Percebe-se, enfim, que a recuperação do Estado dependerá de um bem sucedido saneamento das ilusões subjetivas, das crenças do povo, bem como da reconstrução de sua confiança (do povo) na capacidade operativa das instituições públicas necessárias à reorganização de uma sociedade includente, habilitada a avançar rumo aos objetivos que trouxeram Lula ao governo. Será necessário que acordos e pactos sociais estabelecidos democraticamente venham a ser cobrados com ênfase nas ruas, e respeitado pelos poderes constitucionais.
Daí a importância de a sociedade contribuir para a transição governamental. Existirão parâmetros inegociáveis. Também haverá uma avalanche de demandas ligadas a necessidades reais, desejos subjetivos, setoriais, e ilusões criadas por fantasias midiáticas. Por isso, se fazem justificadas as preocupações com o escasso tempo e a limitação de recursos com que se defrontará o governo que assume em 2023.
E estes são apenas alguns dos detalhes que se referem ao porvir. No que já passou, Inês é morta e basta que não ocorra uma anistia geral ao que isso significa, para que avancemos. Uma vez que com o presidente podre apodreceram várias instituições e parte da sociedade, isso deve ser esclarecido, recuperado onde possível, e punido onde necessário. Com a subjetividade do povo contaminada em relação a isso, aqueles muitos que batem no peito amarelo e gritam suas preferências pelo caos à reconstituição da democracia, também devem ser desmascarados com esclarecimento geral, ao povo, dos interesses a que estão servindo.
Já no que respeita ao futuro, temos que observar a recidiva daqueles problemas nas cordas vocais do Lula, o gesto de Geraldo Alckmin escrevendo carta amiga ao brasileiro indicado pelo presidente que mente à presidência do BID, e que lá assume com apoio de entidades associadas ao que se passou entre nós no período de trevas, bem como o que se passa na equipe de transição. O que chega até aquela equipe, por mãos de quem lá chega, e que tipos de tratamentos cada tema recebe?
E, sendo evidente que tudo se relaciona tanto à síndrome nacional dos vices em ascensão, como às dificuldades das equipes de transição com computadores formatados e outros que tais, precisamos abrir o olho para discursos que recentemente passaram a ser repetidos à náusea: economia verde, novas biotecnologias de precisão, alimentos fortificados, e outras novidades.

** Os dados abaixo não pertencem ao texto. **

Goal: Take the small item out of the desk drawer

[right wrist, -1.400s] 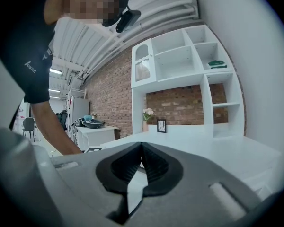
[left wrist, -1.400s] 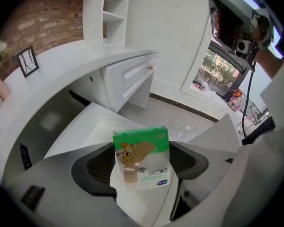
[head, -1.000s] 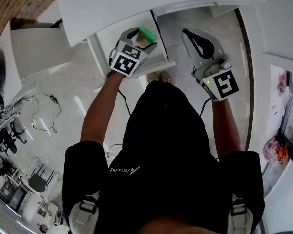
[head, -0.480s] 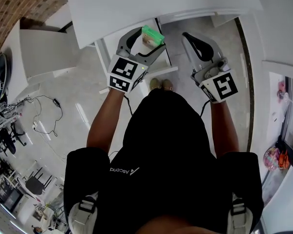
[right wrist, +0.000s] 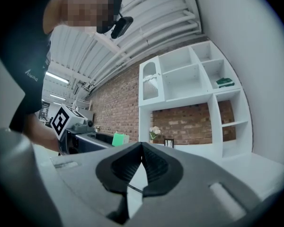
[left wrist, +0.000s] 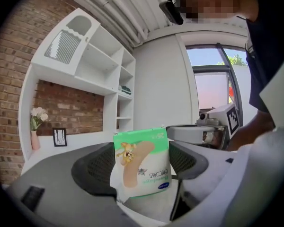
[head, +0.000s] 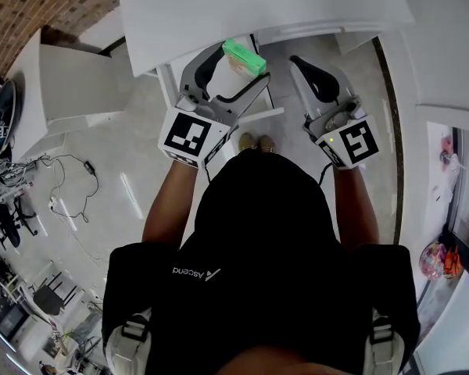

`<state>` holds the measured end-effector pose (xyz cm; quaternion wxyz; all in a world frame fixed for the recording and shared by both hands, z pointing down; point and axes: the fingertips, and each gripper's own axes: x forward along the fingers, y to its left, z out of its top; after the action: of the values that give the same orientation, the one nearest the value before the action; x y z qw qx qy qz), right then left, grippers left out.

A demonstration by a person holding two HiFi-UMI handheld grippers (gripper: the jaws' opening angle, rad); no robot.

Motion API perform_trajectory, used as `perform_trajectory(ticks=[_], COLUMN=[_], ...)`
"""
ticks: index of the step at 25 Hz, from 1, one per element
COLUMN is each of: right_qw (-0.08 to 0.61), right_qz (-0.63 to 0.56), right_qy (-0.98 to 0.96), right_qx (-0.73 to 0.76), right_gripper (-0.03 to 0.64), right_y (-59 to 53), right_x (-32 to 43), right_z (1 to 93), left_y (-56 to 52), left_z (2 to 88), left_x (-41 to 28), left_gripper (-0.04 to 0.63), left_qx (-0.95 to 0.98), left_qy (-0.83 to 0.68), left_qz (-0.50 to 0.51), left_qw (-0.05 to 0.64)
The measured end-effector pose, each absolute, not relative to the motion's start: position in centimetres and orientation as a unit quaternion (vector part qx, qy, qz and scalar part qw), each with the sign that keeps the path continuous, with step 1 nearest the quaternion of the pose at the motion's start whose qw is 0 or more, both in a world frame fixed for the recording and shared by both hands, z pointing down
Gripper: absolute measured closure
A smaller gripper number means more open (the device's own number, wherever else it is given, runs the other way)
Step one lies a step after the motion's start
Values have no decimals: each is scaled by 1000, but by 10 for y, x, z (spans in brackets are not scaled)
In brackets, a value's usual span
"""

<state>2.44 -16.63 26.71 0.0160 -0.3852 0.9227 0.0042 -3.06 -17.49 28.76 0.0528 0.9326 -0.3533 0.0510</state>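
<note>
A small green-and-white plaster box (head: pixel 244 57) is pinched between the jaws of my left gripper (head: pixel 238 69), held in the air at the front edge of the white desk (head: pixel 266 10). In the left gripper view the box (left wrist: pixel 142 167) stands upright between the dark pads (left wrist: pixel 97 171). The open white drawer (head: pixel 259 116) lies below that gripper. To the right, my right gripper (head: pixel 298 62) is shut with nothing in it; its pads (right wrist: pixel 154 167) meet in the right gripper view, where the green box (right wrist: pixel 119 139) shows at the left.
A white shelf unit (right wrist: pixel 189 84) stands against a brick wall with a flower vase (left wrist: pixel 34 131) and a small frame (left wrist: pixel 59 137). A white cabinet (head: pixel 74 84) stands left of the desk. Cables (head: pixel 62 178) trail over the floor at the left.
My left gripper has lifted the green box up out of the drawer and drawn back toward the person. The right gripper has hardly moved.
</note>
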Motion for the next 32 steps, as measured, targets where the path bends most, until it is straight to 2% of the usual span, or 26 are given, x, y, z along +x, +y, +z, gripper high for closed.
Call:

Afinal, a perspectiva de saúde ecossistêmica, global, é coisa tão complexa que não pode ser delegada exclusivamente a grupos de representação claramente sob ameaça de contaminação. Ela exige nossa atenção e empenho de participação direta nas instâncias onde estão sendo debatidos os caminhos para o futuro do país. Precisamos mais do que não soltar as mãos e entrecruzar os braços, formando barreira que não deixe vazar as esperanças do Brasil. Precisamos encarar a realidade. Entender que o tempo da inocência acabou.
Agora são insuficientes a generosidade, o otimismo, a qualidade, a seriedade e a competência dos nossos.
Precisaremos, todos, ser mais do que somos, nos gritos de apoio e confiança, mas também no acompanhamento do que cabe aos nossos e dos limites onde não lhes será permitido transigir, neste momento de disputa. Ou não vai funcionar. Vejam o que aconteceu com os argentinos e os alemães, nos jogos desta semana.
Venceram os mais fracos, porque estavam atentos e porque, em verdade e na hora dos fatos, acreditaram que podiam, e se fizeram mais fortes.
Nesta hora, mais do que nunca, será preciso ser atento e forte.
* Este é um artigo de opinião. A visão do autor não necessariamente expressa a linha editorial do jornal Brasil de Fato.